### Work item
Line by line, copy out the data that follows.

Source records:
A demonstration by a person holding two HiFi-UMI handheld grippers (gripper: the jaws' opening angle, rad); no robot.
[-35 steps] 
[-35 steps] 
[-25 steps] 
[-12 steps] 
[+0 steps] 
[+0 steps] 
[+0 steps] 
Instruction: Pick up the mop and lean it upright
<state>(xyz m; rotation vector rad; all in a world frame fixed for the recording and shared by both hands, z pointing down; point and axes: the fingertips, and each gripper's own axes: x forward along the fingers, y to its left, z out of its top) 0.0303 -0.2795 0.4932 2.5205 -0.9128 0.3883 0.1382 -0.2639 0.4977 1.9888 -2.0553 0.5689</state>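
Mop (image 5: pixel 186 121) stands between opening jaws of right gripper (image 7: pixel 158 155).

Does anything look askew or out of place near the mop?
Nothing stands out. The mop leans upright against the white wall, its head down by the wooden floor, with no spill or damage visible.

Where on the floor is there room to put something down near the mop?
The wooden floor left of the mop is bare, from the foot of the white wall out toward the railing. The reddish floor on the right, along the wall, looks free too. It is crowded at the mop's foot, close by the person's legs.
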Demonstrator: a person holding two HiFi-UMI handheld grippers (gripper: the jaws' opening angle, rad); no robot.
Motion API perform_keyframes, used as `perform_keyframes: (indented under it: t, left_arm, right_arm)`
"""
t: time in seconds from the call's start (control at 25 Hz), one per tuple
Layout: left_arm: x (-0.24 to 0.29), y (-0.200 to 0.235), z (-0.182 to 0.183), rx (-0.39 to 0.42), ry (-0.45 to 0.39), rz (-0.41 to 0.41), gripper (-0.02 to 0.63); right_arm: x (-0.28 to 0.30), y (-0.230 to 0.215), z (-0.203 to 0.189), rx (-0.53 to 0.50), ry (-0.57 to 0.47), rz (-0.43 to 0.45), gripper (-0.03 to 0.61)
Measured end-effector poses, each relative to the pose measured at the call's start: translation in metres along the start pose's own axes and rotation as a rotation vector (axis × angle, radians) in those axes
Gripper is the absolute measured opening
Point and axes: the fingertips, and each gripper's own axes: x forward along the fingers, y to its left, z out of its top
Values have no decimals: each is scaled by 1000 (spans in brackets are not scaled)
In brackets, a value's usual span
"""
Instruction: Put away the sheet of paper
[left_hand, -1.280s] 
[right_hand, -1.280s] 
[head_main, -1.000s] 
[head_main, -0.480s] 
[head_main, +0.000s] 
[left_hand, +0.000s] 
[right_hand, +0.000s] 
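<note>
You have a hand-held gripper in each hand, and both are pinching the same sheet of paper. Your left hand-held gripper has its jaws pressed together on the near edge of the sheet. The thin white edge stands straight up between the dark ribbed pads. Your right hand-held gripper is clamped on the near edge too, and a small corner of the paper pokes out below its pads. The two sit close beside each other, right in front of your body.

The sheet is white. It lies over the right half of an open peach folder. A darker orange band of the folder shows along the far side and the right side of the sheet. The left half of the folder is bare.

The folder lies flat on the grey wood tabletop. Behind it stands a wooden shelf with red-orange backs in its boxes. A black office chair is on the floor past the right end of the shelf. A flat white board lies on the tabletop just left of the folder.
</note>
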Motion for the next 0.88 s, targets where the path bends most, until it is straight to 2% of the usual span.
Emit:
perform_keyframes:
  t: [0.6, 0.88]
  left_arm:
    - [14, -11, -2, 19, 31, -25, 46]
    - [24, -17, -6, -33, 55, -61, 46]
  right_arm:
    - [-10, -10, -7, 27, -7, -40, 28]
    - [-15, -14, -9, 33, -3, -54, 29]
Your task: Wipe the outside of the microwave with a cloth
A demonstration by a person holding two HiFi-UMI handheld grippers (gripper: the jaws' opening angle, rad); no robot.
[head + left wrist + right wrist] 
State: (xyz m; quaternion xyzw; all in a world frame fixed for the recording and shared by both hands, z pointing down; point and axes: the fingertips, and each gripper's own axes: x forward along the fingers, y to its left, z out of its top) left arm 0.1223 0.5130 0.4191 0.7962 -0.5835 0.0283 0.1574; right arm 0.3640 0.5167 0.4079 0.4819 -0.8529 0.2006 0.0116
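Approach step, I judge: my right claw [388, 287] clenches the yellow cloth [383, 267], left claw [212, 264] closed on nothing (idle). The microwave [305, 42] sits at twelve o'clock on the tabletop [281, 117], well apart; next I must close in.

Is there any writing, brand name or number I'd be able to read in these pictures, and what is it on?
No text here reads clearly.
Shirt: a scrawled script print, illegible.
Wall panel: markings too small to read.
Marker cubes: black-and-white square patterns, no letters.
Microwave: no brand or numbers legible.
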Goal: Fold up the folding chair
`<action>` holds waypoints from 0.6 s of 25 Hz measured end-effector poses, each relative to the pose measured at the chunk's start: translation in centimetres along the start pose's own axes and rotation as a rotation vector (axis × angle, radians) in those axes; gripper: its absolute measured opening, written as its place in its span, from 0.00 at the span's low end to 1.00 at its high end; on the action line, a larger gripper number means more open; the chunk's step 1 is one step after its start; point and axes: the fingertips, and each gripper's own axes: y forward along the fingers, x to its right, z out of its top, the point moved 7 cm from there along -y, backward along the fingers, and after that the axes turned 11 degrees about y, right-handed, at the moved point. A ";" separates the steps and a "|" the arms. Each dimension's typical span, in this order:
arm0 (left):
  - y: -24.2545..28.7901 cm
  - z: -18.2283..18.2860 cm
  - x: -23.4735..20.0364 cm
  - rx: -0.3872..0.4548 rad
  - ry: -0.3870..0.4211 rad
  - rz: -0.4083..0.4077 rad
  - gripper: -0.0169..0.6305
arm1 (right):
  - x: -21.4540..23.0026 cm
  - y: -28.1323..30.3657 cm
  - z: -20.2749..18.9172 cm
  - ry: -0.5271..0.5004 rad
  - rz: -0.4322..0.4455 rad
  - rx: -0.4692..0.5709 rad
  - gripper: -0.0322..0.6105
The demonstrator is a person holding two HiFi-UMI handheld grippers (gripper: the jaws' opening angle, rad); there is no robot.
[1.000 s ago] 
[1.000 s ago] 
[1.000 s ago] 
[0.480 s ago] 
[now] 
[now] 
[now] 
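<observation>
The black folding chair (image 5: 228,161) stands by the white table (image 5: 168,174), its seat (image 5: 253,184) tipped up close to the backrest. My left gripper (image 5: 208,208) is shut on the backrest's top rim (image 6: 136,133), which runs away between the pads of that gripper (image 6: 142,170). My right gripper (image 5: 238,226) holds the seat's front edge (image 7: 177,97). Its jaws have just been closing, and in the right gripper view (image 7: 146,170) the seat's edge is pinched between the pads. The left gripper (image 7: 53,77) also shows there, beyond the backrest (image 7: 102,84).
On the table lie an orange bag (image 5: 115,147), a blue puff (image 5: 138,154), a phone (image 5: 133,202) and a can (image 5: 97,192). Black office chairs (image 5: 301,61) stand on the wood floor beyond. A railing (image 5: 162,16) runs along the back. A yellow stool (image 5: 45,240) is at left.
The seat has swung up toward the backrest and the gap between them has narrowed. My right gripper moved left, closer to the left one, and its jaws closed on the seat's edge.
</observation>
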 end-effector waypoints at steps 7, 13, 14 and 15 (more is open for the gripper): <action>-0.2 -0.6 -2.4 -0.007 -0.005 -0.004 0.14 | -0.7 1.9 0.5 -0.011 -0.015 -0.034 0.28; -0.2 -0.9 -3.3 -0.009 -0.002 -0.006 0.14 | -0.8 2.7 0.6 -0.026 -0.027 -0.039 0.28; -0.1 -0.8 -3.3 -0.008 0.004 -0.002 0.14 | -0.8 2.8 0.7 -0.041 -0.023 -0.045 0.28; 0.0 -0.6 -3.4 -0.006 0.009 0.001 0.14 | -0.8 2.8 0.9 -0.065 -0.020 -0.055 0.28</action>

### Solution
A demonstration by a person holding two HiFi-UMI handheld grippers (gripper: the jaws' opening angle, rad); no robot.
[-35 steps] 
[-35 steps] 
[-25 steps] 
[-12 steps] 
[+0 steps] 
[+0 steps] 
[+0 steps] 
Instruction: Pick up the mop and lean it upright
<state>(xyz m; rotation vector rad; all in a world frame fixed for the recording and shared by both hands, z pointing down; point and axes: the fingertips, and each gripper's own axes: x forward along the fingers, y to its left, z out of its top) 0.0303 -0.2795 0.4932 2.5205 -0.9128 0.3883 0.1382 -0.2639 0.4977 1.9888 -2.0553 0.5689</state>
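Mop (image 5: pixel 186 121) stands between opening jaws of right gripper (image 7: pixel 158 155).

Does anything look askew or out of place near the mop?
Nothing stands out. The mop leans upright against the white wall, its head down by the wooden floor, with no spill or damage visible.

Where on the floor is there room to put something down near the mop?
The wooden floor left of the mop is bare, from the foot of the white wall out toward the railing. The reddish floor on the right, along the wall, looks free too. It is crowded at the mop's foot, close by the person's legs.
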Demonstrator: a person holding two HiFi-UMI handheld grippers (gripper: the jaws' opening angle, rad); no robot.
Motion API perform_keyframes, used as `perform_keyframes: (indented under it: t, left_arm, right_arm)`
"""
t: time in seconds from the call's start (control at 25 Hz), one per tuple
Layout: left_arm: x (-0.24 to 0.29), y (-0.200 to 0.235), z (-0.182 to 0.183), rx (-0.39 to 0.42), ry (-0.45 to 0.39), rz (-0.41 to 0.41), gripper (-0.02 to 0.63); right_arm: x (-0.28 to 0.30), y (-0.230 to 0.215), z (-0.203 to 0.189), rx (-0.53 to 0.50), ry (-0.57 to 0.47), rz (-0.43 to 0.45), gripper (-0.03 to 0.61)
Measured end-effector poses, each relative to the pose measured at the call's start: translation in metres along the start pose's own axes and rotation as a rotation vector (axis × angle, radians) in those axes
Gripper is the absolute measured opening
Point and axes: the fingertips, and each gripper's own axes: x forward along the fingers, y to its left, z out of its top
Values have no decimals: each is scaled by 1000 (spans in brackets are not scaled)
In brackets, a value's usual span
"""
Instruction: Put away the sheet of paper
[left_hand, -1.280s] 
[right_hand, -1.280s] 
[head_main, -1.000s] 
[head_main, -0.480s] 
[head_main, +0.000s] 
[left_hand, +0.000s] 
[right_hand, +0.000s] 
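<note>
You have a hand-held gripper in each hand, and both are pinching the same sheet of paper. Your left hand-held gripper has its jaws pressed together on the near edge of the sheet. The thin white edge stands straight up between the dark ribbed pads. Your right hand-held gripper is clamped on the near edge too, and a small corner of the paper pokes out below its pads. The two sit close beside each other, right in front of your body.

The sheet is white. It lies over the right half of an open peach folder. A darker orange band of the folder shows along the far side and the right side of the sheet. The left half of the folder is bare.

The folder lies flat on the grey wood tabletop. Behind it stands a wooden shelf with red-orange backs in its boxes. A black office chair is on the floor past the right end of the shelf. A flat white board lies on the tabletop just left of the folder.
</note>
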Motion for the next 0.88 s, targets where the path bends most, until it is straight to 2% of the usual span.
Emit:
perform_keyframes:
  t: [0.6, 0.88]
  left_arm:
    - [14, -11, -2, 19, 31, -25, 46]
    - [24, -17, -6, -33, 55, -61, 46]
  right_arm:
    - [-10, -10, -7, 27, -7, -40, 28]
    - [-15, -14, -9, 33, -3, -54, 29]
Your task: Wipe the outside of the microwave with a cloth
A demonstration by a person holding two HiFi-UMI handheld grippers (gripper: the jaws' opening angle, rad); no robot.
[head + left wrist + right wrist] 
State: (xyz m; quaternion xyzw; all in a world frame fixed for the recording and shared by both hands, z pointing down; point and axes: the fingertips, and each gripper's own axes: x forward along the fingers, y to its left, z out of its top) left arm 0.1223 0.5130 0.4191 0.7962 -0.5835 0.0283 0.1574; right arm 0.3640 0.5167 0.4079 0.4819 -0.8529 0.2006 0.0116
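Approach step, I judge: my right claw [388, 287] clenches the yellow cloth [383, 267], left claw [212, 264] closed on nothing (idle). The microwave [305, 42] sits at twelve o'clock on the tabletop [281, 117], well apart; next I must close in.

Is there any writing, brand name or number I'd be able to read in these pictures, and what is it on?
No text here reads clearly.
Shirt: a scrawled script print, illegible.
Wall panel: markings too small to read.
Marker cubes: black-and-white square patterns, no letters.
Microwave: no brand or numbers legible.
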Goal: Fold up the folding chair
`<action>` holds waypoints from 0.6 s of 25 Hz measured end-effector poses, each relative to the pose measured at the chunk's start: translation in centimetres along the start pose's own axes and rotation as a rotation vector (axis × angle, radians) in those axes; gripper: its absolute measured opening, written as its place in its span, from 0.00 at the span's low end to 1.00 at its high end; on the action line, a larger gripper number means more open; the chunk's step 1 is one step after its start; point and axes: the fingertips, and each gripper's own axes: y forward along the fingers, x to its right, z out of its top, the point moved 7 cm from there along -y, backward along the fingers, and after that the axes turned 11 degrees about y, right-handed, at the moved point. A ";" separates the steps and a "|" the arms. Each dimension's typical span, in this order:
arm0 (left):
  - y: -24.2545..28.7901 cm
  - z: -18.2283..18.2860 cm
  - x: -23.4735..20.0364 cm
  - rx: -0.3872..0.4548 rad
  - ry: -0.3870..0.4211 rad
  - rz: -0.4083..0.4077 rad
  - gripper: -0.0169..0.6305
arm1 (right):
  - x: -21.4540..23.0026 cm
  - y: -28.1323..30.3657 cm
  - z: -20.2749..18.9172 cm
  - ry: -0.5271..0.5004 rad
  - rz: -0.4322..0.4455 rad
  - rx: -0.4692..0.5709 rad
  - gripper: -0.0322..0.6105
The demonstrator is a person holding two HiFi-UMI handheld grippers (gripper: the jaws' opening angle, rad); there is no robot.
[1.000 s ago] 
[1.000 s ago] 
[1.000 s ago] 
[0.480 s ago] 
[now] 
[now] 
[now] 
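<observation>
The black folding chair (image 5: 228,161) stands by the white table (image 5: 168,174), its seat (image 5: 253,184) tipped up close to the backrest. My left gripper (image 5: 208,208) is shut on the backrest's top rim (image 6: 136,133), which runs away between the pads of that gripper (image 6: 142,170). My right gripper (image 5: 238,226) holds the seat's front edge (image 7: 177,97). Its jaws have just been closing, and in the right gripper view (image 7: 146,170) the seat's edge is pinched between the pads. The left gripper (image 7: 53,77) also shows there, beyond the backrest (image 7: 102,84).
On the table lie an orange bag (image 5: 115,147), a blue puff (image 5: 138,154), a phone (image 5: 133,202) and a can (image 5: 97,192). Black office chairs (image 5: 301,61) stand on the wood floor beyond. A railing (image 5: 162,16) runs along the back. A yellow stool (image 5: 45,240) is at left.
The seat has swung up toward the backrest and the gap between them has narrowed. My right gripper moved left, closer to the left one, and its jaws closed on the seat's edge.
</observation>
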 end-effector waypoints at steps 7, 13, 14 and 15 (more is open for the gripper): <action>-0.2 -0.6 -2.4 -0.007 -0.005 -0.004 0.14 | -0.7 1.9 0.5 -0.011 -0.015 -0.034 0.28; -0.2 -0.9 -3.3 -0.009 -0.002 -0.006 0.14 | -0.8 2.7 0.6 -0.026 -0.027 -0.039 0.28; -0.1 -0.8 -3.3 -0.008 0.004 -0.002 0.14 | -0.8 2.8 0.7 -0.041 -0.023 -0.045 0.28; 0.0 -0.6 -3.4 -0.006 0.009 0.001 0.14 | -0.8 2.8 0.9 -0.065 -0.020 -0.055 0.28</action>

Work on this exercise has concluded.